- Data excerpts
---------------
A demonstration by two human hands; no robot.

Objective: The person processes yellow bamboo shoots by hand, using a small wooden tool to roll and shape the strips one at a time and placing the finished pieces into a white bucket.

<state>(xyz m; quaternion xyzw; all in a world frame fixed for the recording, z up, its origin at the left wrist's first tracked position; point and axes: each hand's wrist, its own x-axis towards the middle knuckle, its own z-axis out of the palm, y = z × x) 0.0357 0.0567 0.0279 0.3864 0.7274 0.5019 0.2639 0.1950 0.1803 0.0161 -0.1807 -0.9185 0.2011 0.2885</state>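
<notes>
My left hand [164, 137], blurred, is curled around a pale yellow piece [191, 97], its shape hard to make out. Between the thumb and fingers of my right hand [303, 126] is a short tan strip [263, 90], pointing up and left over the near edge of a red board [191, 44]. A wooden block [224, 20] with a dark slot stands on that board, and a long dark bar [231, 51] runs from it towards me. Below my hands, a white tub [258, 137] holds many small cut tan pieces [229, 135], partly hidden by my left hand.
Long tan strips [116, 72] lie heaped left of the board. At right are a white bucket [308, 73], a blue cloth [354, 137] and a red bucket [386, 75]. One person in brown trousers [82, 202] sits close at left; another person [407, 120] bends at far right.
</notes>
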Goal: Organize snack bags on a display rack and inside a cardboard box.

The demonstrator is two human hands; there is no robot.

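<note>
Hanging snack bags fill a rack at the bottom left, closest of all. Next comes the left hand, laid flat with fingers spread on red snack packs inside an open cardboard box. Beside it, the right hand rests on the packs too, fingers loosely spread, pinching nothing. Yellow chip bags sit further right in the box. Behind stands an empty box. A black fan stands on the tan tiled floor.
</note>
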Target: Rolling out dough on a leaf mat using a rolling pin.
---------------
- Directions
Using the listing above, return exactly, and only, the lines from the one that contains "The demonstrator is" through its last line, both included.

- Written solution
The demonstrator is two human hands; there is no robot.

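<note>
Hanging snack bags fill a rack at the bottom left, closest of all. Next comes the left hand, laid flat with fingers spread on red snack packs inside an open cardboard box. Beside it, the right hand rests on the packs too, fingers loosely spread, pinching nothing. Yellow chip bags sit further right in the box. Behind stands an empty box. A black fan stands on the tan tiled floor.
</note>
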Target: Rolling out dough on a leaf mat using a rolling pin.

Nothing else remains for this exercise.